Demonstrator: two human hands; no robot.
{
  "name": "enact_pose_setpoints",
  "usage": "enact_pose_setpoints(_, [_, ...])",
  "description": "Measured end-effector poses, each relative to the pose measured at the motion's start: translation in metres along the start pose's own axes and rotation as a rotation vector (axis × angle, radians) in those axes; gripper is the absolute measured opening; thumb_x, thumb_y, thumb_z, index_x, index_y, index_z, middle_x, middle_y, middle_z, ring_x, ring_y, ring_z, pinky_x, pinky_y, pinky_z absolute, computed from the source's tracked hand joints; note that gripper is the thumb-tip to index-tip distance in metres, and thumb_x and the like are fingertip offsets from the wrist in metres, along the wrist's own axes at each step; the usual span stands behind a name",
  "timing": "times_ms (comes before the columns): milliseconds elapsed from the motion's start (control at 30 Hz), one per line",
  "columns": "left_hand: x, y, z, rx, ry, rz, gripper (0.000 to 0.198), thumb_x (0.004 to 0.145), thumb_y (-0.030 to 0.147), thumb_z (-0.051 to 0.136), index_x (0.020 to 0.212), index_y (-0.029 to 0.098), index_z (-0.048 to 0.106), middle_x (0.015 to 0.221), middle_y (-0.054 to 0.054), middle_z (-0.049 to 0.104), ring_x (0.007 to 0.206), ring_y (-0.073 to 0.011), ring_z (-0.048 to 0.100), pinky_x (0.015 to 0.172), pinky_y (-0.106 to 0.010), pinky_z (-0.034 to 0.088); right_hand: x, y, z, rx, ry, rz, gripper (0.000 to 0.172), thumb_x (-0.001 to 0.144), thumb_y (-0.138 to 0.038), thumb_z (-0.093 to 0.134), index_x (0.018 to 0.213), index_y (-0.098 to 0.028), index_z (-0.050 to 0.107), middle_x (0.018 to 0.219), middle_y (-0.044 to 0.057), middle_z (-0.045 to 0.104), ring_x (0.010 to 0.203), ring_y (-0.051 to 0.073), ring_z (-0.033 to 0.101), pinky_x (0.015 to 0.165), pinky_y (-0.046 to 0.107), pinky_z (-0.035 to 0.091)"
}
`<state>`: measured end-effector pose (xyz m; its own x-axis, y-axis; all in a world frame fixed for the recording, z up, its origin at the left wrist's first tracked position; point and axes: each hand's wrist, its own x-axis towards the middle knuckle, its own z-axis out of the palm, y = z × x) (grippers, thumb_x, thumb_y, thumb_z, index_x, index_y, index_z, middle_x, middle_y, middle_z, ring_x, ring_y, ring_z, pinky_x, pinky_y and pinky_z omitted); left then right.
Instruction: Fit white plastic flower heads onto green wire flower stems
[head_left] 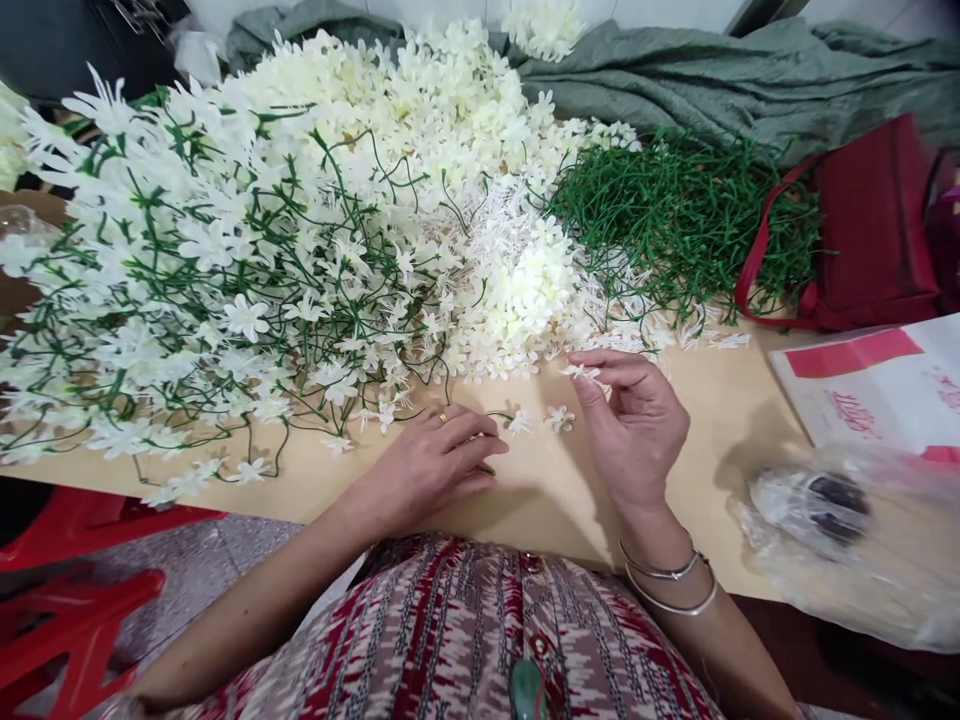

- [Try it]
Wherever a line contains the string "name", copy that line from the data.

- [Answer section]
  "name": "enact_pose_setpoints",
  "description": "Measured end-effector poses, each relative to the pose measured at the motion's start: translation in metres along the start pose's own axes and rotation as a rotation vector (axis × angle, radians) in those axes; gripper is the absolute measured opening; thumb_x, thumb_y, thumb_z, index_x, index_y, index_z, middle_x, middle_y, middle_z, ring_x, ring_y, ring_z, pinky_x, pinky_y, pinky_z absolute, computed from the source's tracked hand joints; note that gripper is the thumb-tip to index-tip distance in metres, and thumb_x and the like are fingertip offsets from the wrist in metres, along the wrist's own axes at each step; the usual span stands behind a name",

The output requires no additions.